Emulsifier from a tropical marine yeast, Yarrowia lipolytica NCIM 3589

A tropical marine strain of Yarrowia lipolytica, NCIM 3589 produced emulsifier in the presence of alkanes or crude oil. The mode of alkane uptake in this organism was by attachment to large droplets. An emulsifier (lipid‐carbohydrate‐protein) complex was associated with the cell wall. This emulsifier increased the hydrophobicity of the cells during the growth phase. In the stationary phase, the organism produced the emulsifier extracellularly under conditions of carbon excess and nitrogen limitation. Other requirements for extracellular emulsifier production included an initial pH of 8.0 and the presence of sodium chloride at a concentration of 2 to 3% (342 to 513 mM). The cell‐associated and extracellular emulsifier was shown to have similar properties.

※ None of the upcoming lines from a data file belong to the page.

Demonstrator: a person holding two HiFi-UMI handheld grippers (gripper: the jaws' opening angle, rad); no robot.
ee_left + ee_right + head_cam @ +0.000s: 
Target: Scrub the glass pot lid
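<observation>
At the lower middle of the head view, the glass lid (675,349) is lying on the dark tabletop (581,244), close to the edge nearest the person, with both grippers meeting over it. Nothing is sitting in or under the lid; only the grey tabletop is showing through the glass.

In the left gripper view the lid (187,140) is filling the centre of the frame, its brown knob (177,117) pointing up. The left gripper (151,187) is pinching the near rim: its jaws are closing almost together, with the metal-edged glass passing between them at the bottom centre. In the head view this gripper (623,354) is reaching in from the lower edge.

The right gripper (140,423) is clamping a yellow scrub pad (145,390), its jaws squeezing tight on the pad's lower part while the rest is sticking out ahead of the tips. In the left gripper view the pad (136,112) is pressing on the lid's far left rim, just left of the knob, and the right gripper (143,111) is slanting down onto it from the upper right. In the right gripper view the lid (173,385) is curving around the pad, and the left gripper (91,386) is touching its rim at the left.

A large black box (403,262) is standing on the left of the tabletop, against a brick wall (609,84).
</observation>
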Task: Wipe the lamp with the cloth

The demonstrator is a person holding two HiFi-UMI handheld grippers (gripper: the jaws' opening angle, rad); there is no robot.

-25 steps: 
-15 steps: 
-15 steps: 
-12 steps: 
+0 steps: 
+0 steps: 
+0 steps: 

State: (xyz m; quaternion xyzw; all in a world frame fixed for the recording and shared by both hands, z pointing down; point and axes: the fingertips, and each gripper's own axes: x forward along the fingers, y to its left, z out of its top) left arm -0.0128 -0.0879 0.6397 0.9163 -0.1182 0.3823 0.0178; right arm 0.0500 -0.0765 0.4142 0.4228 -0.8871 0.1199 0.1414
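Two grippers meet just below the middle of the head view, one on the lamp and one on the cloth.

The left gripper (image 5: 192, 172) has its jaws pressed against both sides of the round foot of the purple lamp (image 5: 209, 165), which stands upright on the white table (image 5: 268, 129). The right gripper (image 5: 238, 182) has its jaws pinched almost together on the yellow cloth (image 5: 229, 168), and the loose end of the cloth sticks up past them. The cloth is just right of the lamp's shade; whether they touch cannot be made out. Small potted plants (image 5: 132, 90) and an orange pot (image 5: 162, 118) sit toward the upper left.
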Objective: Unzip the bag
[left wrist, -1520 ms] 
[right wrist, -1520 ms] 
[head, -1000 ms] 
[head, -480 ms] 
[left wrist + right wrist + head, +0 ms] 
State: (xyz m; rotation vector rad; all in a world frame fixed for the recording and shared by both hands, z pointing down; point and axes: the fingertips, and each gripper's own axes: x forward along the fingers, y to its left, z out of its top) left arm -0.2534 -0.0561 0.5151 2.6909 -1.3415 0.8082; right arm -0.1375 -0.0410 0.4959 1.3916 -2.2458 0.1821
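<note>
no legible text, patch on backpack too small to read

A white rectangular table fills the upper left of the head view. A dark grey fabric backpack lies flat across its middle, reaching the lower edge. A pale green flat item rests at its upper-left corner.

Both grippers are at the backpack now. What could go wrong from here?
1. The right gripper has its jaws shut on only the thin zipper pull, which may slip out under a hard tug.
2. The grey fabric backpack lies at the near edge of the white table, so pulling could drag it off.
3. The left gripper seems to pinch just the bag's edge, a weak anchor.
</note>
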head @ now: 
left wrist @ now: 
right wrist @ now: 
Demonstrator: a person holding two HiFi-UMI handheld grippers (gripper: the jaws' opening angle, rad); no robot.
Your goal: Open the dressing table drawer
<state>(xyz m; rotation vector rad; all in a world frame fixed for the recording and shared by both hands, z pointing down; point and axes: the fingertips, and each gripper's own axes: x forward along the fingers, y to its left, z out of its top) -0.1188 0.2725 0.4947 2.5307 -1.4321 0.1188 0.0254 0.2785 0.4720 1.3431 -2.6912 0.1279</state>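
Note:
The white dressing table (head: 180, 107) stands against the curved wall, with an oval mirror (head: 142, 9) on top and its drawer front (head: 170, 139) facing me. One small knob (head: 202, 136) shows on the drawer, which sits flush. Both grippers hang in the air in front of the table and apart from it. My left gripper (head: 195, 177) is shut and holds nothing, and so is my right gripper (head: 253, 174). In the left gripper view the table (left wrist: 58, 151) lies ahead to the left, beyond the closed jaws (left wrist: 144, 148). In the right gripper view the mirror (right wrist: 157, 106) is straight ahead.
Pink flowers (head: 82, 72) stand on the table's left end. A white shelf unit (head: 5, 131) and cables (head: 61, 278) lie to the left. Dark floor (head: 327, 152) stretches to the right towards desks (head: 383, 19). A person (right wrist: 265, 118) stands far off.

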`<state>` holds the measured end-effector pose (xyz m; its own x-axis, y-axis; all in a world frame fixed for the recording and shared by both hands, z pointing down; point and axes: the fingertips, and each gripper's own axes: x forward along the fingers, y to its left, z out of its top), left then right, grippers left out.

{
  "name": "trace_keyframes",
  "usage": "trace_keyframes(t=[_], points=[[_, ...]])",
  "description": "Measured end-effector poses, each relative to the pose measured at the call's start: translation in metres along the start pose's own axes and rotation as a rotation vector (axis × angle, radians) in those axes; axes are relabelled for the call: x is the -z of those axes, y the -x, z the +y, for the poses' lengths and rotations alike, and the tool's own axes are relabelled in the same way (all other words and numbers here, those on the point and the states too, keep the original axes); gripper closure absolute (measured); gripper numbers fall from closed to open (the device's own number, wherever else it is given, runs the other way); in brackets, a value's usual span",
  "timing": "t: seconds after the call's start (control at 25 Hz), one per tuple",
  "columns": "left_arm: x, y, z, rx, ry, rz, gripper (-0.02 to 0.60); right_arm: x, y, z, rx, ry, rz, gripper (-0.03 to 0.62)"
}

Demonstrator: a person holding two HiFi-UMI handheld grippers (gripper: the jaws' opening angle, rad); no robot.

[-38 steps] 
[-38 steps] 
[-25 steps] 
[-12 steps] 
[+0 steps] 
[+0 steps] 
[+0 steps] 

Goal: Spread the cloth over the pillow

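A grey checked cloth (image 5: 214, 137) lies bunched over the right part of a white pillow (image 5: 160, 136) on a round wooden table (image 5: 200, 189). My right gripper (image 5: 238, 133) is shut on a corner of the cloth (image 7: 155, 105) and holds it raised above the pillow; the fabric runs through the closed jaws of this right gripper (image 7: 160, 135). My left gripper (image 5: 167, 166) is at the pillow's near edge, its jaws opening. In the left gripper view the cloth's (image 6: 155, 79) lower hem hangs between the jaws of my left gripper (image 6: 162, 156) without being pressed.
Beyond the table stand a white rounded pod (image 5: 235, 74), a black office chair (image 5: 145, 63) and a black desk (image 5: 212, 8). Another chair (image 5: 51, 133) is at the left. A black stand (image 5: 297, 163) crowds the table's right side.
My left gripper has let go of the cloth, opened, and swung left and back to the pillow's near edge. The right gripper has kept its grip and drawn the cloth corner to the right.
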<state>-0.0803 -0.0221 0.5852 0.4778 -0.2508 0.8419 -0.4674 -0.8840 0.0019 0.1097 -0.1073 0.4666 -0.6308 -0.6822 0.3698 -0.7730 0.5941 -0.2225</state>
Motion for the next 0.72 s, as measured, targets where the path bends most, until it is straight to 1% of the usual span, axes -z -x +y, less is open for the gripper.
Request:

Biofilm formation by Acinetobacter baumannii strains isolated from urinary tract infection and urinary catheters

Fifty Acinetobacter isolates were obtained from urinary tract infections and urinary catheter samples. Analytical profile index assays identified 47 isolates as Acinetobacter baumannii and three as Acinetobacter lwoffii. Six A. baumannii isolates (A1-A6) displayed hydrophobicity indices >70%. Twenty isolates exhibited lectin activity. Biofilm formation by these isolates was compared with those with low hydrophobicity index values (A45-A50). Biofilms on different surfaces were confirmed by light microscopy, epifluorescence microscopy and by obtaining scanning electron microscope images. Biofilm production was maximal at 30 °C, pH 7.0 in a medium with 5.0 g L(-1) NaCl, and its efficiency was reduced on urinary catheter surfaces at sub-minimum inhibitory concentration concentrations of colistin. Plasmid-mediated antibiotic resistance was observed in selected isolates of A. baumannii and experiments of conjugation and transformation showed the occurrence of gene transfer. Plasmid curing was used to examine the function of plasmids. Five plasmids of A. baumannii A3 were cured but no differences were observed between wild-type and plasmid-cured strains with respect to the biofilm formation capabilities. The prevalence of A. baumannii strains with biofilm mode of growth could explain their ability to persist in clinical environments and their role in device-related infections.